**Stored data:**
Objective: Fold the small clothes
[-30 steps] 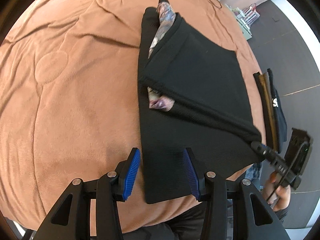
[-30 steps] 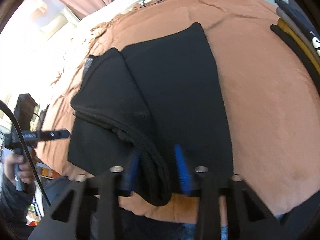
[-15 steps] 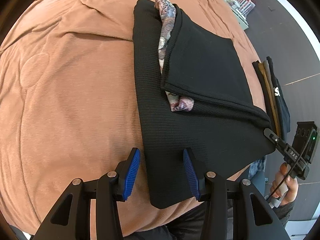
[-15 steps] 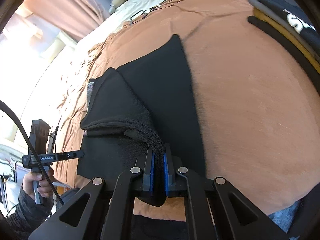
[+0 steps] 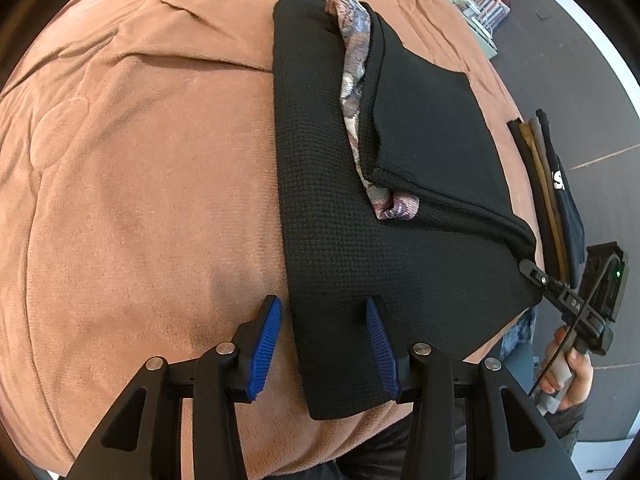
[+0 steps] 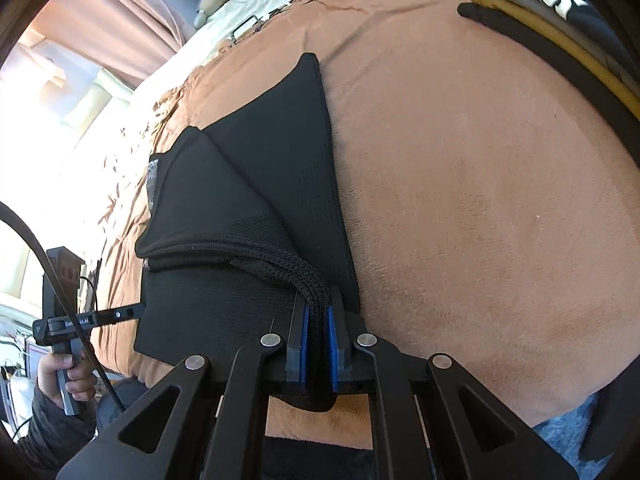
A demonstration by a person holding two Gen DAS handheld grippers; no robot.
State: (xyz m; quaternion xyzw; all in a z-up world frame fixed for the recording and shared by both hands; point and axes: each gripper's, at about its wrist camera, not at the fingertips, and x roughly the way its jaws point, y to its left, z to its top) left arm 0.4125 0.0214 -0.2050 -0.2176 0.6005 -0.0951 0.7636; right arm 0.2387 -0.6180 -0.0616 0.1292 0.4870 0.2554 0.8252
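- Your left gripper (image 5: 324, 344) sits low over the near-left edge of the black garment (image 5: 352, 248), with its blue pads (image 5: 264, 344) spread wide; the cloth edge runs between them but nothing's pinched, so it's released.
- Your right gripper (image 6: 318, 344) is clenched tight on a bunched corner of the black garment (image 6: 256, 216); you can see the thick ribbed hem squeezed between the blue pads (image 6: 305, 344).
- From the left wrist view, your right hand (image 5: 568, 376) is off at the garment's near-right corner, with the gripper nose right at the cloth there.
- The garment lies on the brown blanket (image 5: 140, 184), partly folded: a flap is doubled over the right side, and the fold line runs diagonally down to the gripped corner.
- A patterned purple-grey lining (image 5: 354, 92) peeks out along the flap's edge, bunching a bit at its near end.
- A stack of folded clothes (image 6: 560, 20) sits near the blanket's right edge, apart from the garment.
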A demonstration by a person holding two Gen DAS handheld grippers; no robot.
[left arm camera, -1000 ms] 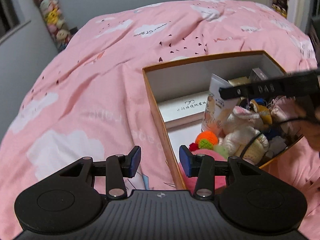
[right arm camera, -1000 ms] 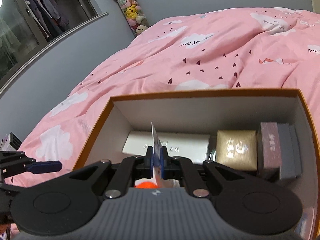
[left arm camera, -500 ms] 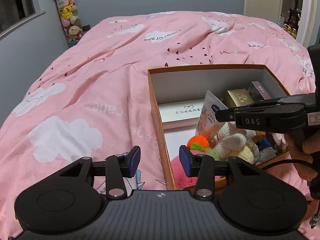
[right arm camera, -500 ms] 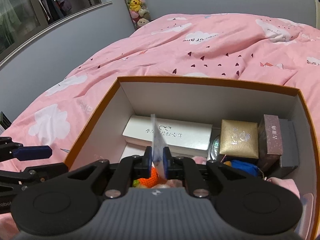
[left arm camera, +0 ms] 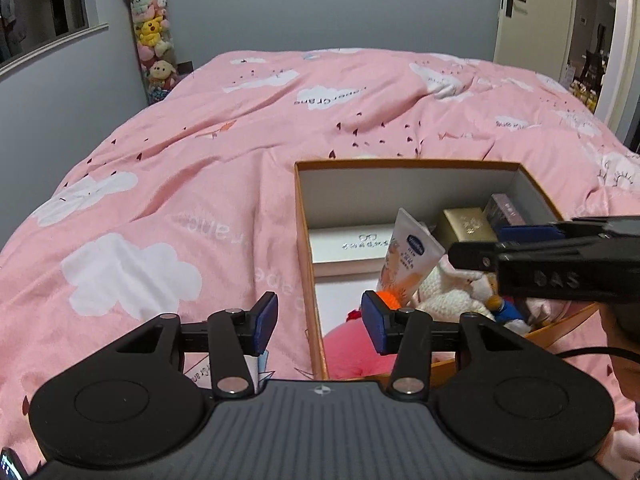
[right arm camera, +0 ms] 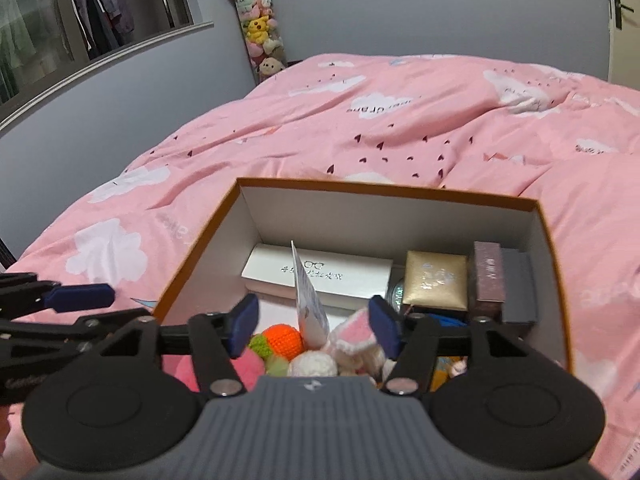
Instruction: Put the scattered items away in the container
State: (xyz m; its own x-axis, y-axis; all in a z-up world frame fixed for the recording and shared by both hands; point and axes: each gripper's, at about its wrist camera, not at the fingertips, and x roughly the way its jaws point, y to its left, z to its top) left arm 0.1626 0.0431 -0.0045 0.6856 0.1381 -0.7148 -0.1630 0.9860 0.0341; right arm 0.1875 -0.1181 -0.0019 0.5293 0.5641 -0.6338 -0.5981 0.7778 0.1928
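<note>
An orange-rimmed cardboard box (right arm camera: 196, 252) sits on the pink quilt, holding several items. A white cream tube (right arm camera: 310, 304) stands upright in it, leaning on crochet toys (right arm camera: 284, 340). My right gripper (right arm camera: 313, 322) hovers over the box's near end. Its jaws are opening, with the tube between the blue pads and touching neither. In the left wrist view the tube (left arm camera: 408, 264) leans free, and the right gripper (left arm camera: 488, 246) reaches in from the right. My left gripper (left arm camera: 320, 322) hangs above the box's left wall (left arm camera: 304, 240), jaws opening, with nothing between them.
Inside the box lie a white glasses case (right arm camera: 320, 276), a gold box (right arm camera: 436, 284), a mauve box (right arm camera: 488, 280) and a pink plush (right arm camera: 248, 364). Pink quilt (left arm camera: 200, 200) spreads all round. A stack of plush toys (left arm camera: 154, 52) stands in the far corner. A hand (left arm camera: 624, 340) holds the right gripper.
The right gripper's jaws went from shut on the tube to wide apart, and it drew back and up. The tube stays standing in the box. The left gripper pulled back a little.
</note>
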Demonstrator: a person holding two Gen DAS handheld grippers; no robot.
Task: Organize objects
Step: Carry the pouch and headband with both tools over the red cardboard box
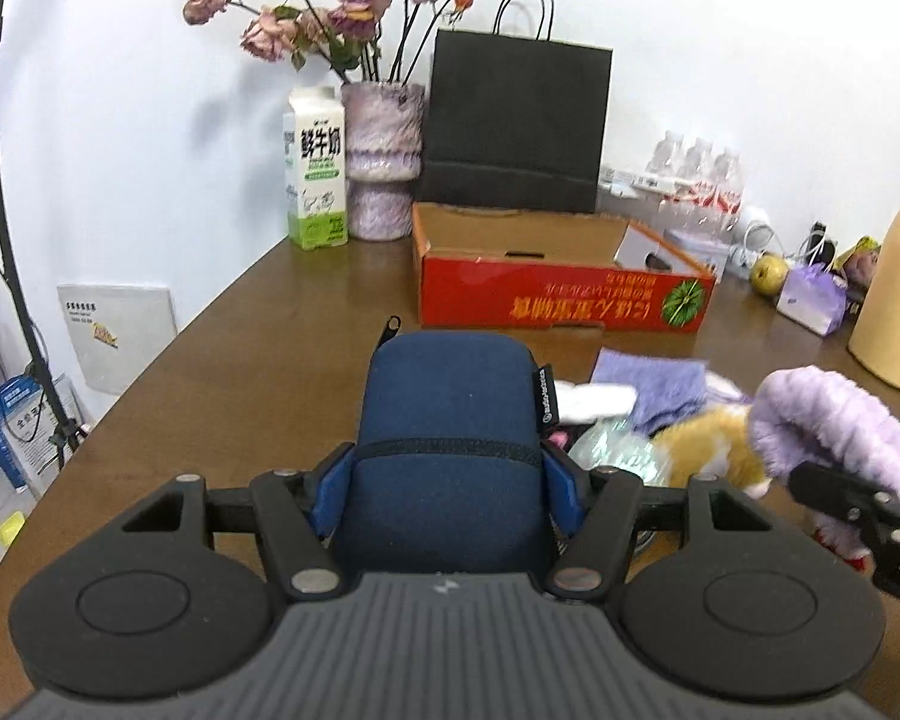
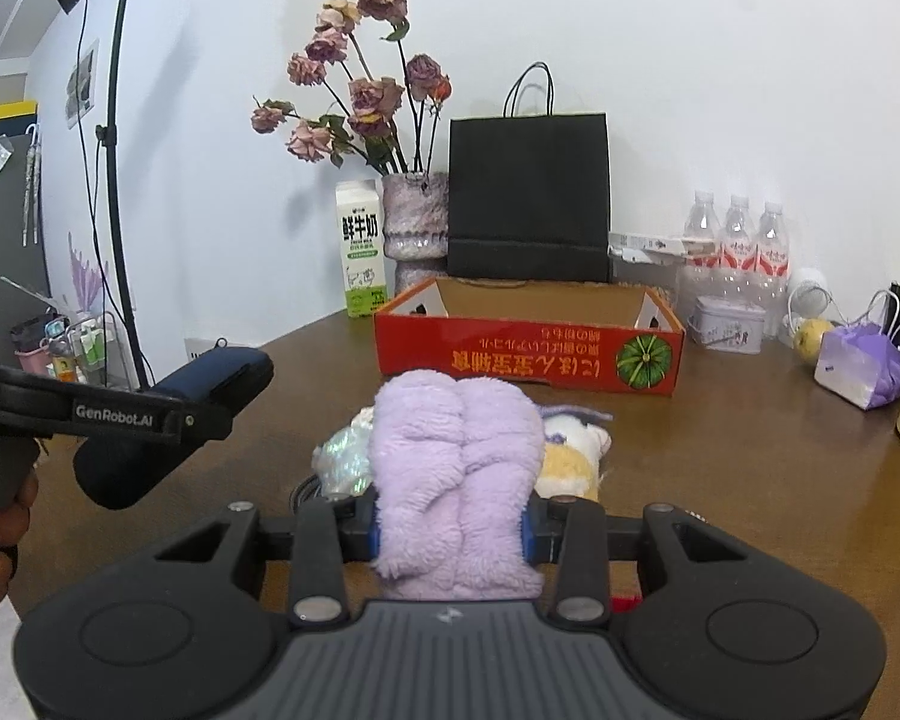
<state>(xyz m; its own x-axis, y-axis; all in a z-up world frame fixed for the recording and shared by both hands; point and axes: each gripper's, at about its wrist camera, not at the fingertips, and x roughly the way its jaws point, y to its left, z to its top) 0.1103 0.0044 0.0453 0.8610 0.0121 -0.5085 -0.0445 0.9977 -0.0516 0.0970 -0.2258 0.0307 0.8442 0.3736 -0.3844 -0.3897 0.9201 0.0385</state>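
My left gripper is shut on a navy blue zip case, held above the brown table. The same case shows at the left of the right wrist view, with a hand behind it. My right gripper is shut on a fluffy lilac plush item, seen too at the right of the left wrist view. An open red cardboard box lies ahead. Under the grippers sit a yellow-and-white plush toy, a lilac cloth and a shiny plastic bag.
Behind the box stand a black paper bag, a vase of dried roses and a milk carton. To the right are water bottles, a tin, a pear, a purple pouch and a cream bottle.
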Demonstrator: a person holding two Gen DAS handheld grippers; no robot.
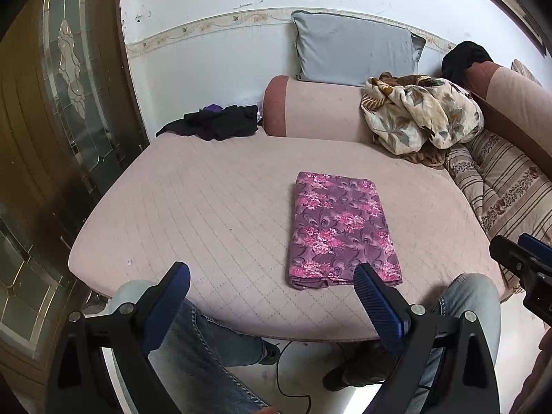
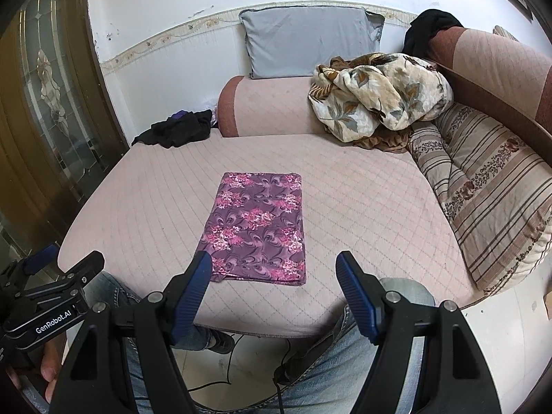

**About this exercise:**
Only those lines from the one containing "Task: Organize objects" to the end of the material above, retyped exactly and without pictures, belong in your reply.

**Solution:**
Task: Organize objects
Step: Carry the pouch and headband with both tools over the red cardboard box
<state>(xyz m; its own x-axis, y-axis; all in a z-up world frame fixed for the recording and shared by both hands; point and axes: each gripper's, at about its wrist camera, not at the fingertips, and x roughly the way its jaws point, y to its left, z to its top) 0.1103 0.0044 0.0453 0.8610 0.0121 -0.5085 -0.0445 0.9977 -0.0516 0.0970 -0.2258 0.0307 0.8442 0.3736 -0.3844 -0.3897 0.9201 0.0385</state>
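My left gripper is shut on a navy blue zip case, held above the brown table. The same case shows at the left of the right wrist view, with a hand behind it. My right gripper is shut on a fluffy lilac plush item, seen too at the right of the left wrist view. An open red cardboard box lies ahead. Under the grippers sit a yellow-and-white plush toy, a lilac cloth and a shiny plastic bag.
Behind the box stand a black paper bag, a vase of dried roses and a milk carton. To the right are water bottles, a tin, a pear, a purple pouch and a cream bottle.
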Demonstrator: a person holding two Gen DAS handheld grippers; no robot.

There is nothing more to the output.